Multivariate Curve Fit Analysis (Feature Importance)
    • Dark
      Light

    Multivariate Curve Fit Analysis (Feature Importance)

    • Dark
      Light

    Article summary


    The Multivariate Curve Fit Analysis tool (also known as Feature Importance) helps you understand the relationship between a dependent variable (y) and multiple independent variables (x).  Unlike standard correlation-based analysis, Feature Importance provides more advanced insights, as it accounts for interactions between the independent variables (tags) and offers a deeper understanding of how different features contribute to the dependent variable. 

    This analysis can be performed either the linear model or the Random Forest model.  

    Use Cases

    Feature Importance is designed for investigating the predictive power that a group of tags have with respect to a certain outcome. 

    Outcome: This is the final result you are interested in, such as Quality, Throughput, or Scrap Produced. It represents what you want to learn more about.

    Predictors: These are the tags or variables that might influence the outcome. They can include machine set points, process parameters, ambient conditions, or other relevant factors.

    This analytic uses either a linear model or a Random Forest (Machine Learning) model to investigate the relationships between the outcome and the tags. Using what it learns about the relationships, it produces a metric called “Feature Importance” which is a measure of how certain the model is that a given tag has predictive power with respect to the outcome.  Please note that feature importance does not indicate size of the effect, but rather certainty that a relationship (or correlation) exists at all.

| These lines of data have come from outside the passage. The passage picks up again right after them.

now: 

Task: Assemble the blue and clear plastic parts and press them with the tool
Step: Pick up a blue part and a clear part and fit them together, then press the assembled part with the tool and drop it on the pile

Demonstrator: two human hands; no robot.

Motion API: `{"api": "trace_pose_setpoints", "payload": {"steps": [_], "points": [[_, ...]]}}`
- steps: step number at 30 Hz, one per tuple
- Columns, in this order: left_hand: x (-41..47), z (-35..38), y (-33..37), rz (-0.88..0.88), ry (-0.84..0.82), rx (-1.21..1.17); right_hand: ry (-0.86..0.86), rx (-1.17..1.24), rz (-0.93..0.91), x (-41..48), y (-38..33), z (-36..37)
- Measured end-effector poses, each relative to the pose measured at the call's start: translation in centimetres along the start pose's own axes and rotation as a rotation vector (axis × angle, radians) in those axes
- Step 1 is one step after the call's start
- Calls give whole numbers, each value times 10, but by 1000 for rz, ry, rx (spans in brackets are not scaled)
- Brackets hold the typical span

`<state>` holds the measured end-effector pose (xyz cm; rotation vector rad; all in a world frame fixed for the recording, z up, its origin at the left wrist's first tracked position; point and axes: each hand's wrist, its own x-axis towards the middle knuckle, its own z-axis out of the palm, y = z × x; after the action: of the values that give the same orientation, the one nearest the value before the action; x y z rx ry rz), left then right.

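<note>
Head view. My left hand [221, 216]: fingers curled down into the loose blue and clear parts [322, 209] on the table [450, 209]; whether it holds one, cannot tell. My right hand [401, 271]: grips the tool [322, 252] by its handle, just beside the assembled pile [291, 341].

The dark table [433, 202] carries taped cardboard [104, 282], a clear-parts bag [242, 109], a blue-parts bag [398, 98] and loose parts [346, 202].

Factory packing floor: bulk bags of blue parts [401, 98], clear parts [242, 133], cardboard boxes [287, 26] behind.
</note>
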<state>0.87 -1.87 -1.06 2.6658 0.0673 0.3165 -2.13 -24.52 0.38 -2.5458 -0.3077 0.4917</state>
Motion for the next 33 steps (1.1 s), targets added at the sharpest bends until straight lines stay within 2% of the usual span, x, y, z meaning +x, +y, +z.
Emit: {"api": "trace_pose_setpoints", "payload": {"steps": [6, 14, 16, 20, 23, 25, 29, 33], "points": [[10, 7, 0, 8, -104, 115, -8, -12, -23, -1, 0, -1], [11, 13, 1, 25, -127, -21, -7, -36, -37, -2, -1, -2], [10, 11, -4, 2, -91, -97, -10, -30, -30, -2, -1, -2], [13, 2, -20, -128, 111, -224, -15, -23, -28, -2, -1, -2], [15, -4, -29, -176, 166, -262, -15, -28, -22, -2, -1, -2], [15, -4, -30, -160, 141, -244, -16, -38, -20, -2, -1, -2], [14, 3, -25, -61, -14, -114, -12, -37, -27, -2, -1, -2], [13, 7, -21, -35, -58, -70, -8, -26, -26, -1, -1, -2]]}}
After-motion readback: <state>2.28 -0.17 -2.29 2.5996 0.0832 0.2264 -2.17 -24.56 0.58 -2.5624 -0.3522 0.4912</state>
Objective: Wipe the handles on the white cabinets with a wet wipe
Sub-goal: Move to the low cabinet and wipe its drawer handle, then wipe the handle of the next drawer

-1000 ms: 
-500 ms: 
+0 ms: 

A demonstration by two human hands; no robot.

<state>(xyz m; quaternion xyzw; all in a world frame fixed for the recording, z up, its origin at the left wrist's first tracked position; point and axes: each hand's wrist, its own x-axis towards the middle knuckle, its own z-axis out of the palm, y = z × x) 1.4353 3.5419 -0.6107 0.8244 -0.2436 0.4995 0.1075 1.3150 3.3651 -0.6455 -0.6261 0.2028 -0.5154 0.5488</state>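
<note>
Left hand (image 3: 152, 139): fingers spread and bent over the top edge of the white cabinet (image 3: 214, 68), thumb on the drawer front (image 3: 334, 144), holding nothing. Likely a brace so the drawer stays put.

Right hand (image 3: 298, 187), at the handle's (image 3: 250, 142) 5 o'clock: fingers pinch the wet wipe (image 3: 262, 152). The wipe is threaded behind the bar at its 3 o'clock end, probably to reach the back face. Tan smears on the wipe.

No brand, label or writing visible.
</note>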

    How to Use Feature Importance

    You can access the Multivariate Curve Fit (Feature Importance) analytic by navigating to the Applications tab on the Homepage, and selecting "Multivariate Curve Fit".  Once the analytic loads, you can use the following sidebar options to run your analysis.

    1. Select either the Cycles model or the Parts model for your source data. It is recommended that you choose the Parts model only if you know that it has been configured and that the outcome you are interested in is associated with each Part rather than with a unit of time. For example, if the outcome of interest is Quality, then you would likely want to use the Parts model since a quality score is reported for each part.  If the outcome of interest is Downtime Duration or Defect Rate, then you would likely want to use the Cycles model.

    2. Select the asset with which your desired outcome is associated.

    3. Select an outcome on the Y-axis - for example, Quality, Throughput, or Scrap Produced.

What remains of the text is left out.